Why Food Trucks Need Email Marketing

July 5, 2011

In Atlanta, Georgia, which is where I live, the food truck phenomenon is taking the streets by storm. Not a day goes by when I don’t get a Tweet or Facebook update on the location of one or more of these trucks. Each time, my stomach starts to grumble, and sometimes I even abandon my original plans to partake in their food.

Food trucks have entered the market at the height of social media. Of the trucks I follow in Atlanta, Yumbii, the King of Pops, Tex’s Tacos and Westside Creamery, none use email to market themselves.  Playing devil’s advocate, they could say, “Why should we? We’re selling out our inventory as it is using Twitter and Facebook. That’s enough marketing for us.”

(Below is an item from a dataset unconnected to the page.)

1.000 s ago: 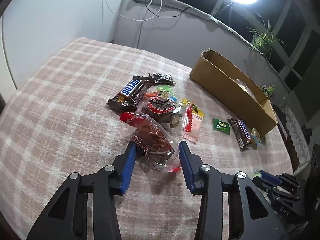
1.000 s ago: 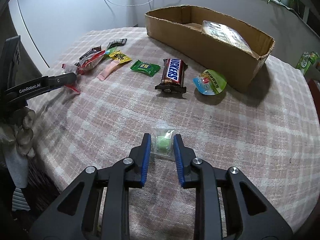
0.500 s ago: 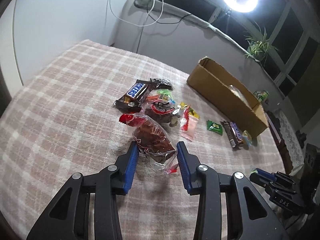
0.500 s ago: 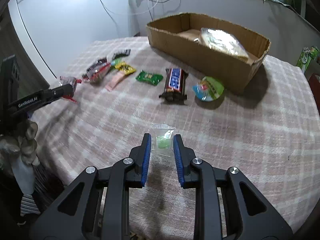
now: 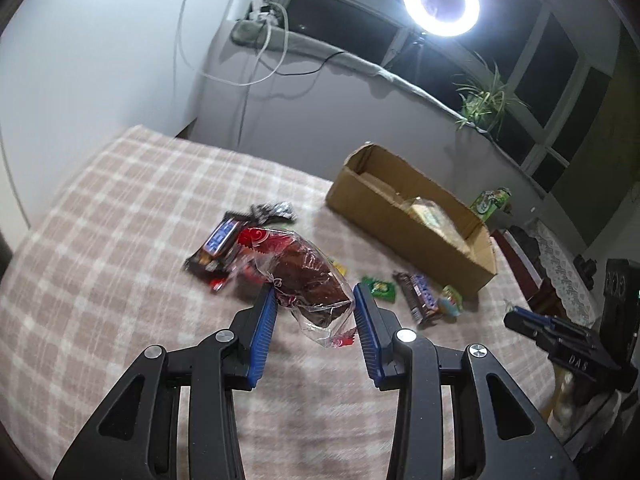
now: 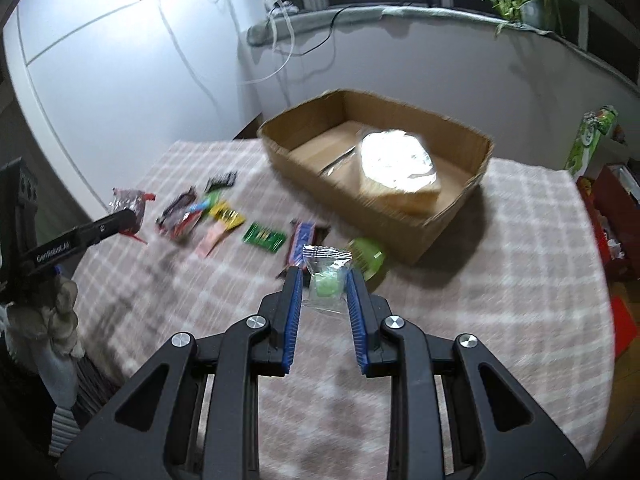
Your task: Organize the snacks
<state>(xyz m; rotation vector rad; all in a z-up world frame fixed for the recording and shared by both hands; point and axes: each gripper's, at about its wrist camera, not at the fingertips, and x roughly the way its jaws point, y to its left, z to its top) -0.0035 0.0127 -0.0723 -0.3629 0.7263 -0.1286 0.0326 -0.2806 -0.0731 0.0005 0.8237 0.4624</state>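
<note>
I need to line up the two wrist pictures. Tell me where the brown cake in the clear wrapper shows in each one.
Left wrist: brown cake at centre, between the left gripper fingers, lifted.
Right wrist: same cake small at far left, at the tip of the other gripper.
Shared landmark: cardboard box on the checked cloth.

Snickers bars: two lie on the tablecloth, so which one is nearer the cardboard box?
The Snickers bar beside the green packet and the round green snack, just short of the cardboard box. The other Snickers bar lies in the far-side pile.
</note>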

But is it?  Here are my arguments for why food trucks need email marketing*:

  1. Not everyone is on Twitter or Facebook. According to a December 2010 survey by the Pew Research Center, 77% of American adults use the internet. 92% of those adults use email, while only 61% use an online social networking site. While Facebook may have 500 million active users, 50% of which log on in any given day, if you’re not following your favorite truck, you’re likely to miss out on their location or schedule.  Same for Twitter. Even though the service is adding 500,000 accounts daily, according to this report from May 2011, only 8% of Americans over the age of 12 are using it. Using Census figures, that’s ~20 million people. Awareness of Twitter is at 92% of Americans of the same age (12 or older), but adoption is clearly lagging.
  2. Email is shareable. Yes, I know Facebook has its “share” button, which is intended to make it easier to spread items among your network on the site. But the trucks I follow post their daily locations as status updates, which aren’t shareable (i.e. no “share” button for that feature). And when was the last time you forwarded a Tweet? I suppose you could re-tweet the tweet of your favorite truck and cc your Twitter friend as if to say, “Want to go?” But what if the friend you want to make plans with isn’t on Twitter? Or you can’t immediately recall their user name? If you’re using Twitter on an iPad, you can mail a tweet. But wouldn’t it be nicer if the information were already in your inbox? I just know that if I were emailed a truck’s schedule for the week, there’s high probability that I’d forward it to a friend to make plans for a meal.  It’s hard to do that with a Facebook status update or Tweet.
  3. Space limitations. Tweets are restricted to 140 characters and Facebook status updates are generally fairly short. Perhaps this is why posts are done on a daily basis – there’s not enough room to convey an entire week’s schedule in one place. (Though some do say something to the effect of “Our weekly schedule is up – check the website” with a link to the applicable page on their website.)  But they’re missing the opportunity to share more information about themselves that an email affords. An email, in addition to informing the recipient of the week’s schedule, would also allow the truck’s owner to highlight their menu or feature a particular item. In an email message, one food truck owner could even feature another food truck that offers a complimentary menu item (dessert feature in an entrée food truck email, or vice versa). No harm in some co-promotion among food truck friends, I don’t think.
  4. Segmentation. Email allows you to get to know your audience in a way that Twitter and Facebook cannot. As part of the email sign-up process, a food truck could ask for the person’s home and work zip codes. This would allow food truck owners to send subscribers special notices when the truck is going to be in their area. Twitter doesn’t allow food trucks the luxury of targeting, and neither does Facebook (unless you count paid advertising, which I’m not in this case).
  5. Email can be distributed via social media. It’s possible to “tweet” an email and broadcast its contents to your followers or “share” an email on Facebook. However, it is possible to share the content within an email via a “tweet this” button, Google’s +1 or a Facebook share button so a particular piece of information, photo or video to be shared via a social network. Similarly, many email software providers offer functionality that will allow for web-hosted versions of the entire email to be distributed via Twitter and/or Facebook when the message is sent. In some cases, these web-hosted versions have a toolbar at the top that includes a button for Tweeting or sharing on Facebook, so even if someone wasn’t on the email’s original distribution list, they can still pass along the email via social media. Also, when an email is posted to Facebook as the campaign is sent, it’ll likely be as a news item with the “share” option included. As I’ve said earlier, Facebook status updates don’t include that option.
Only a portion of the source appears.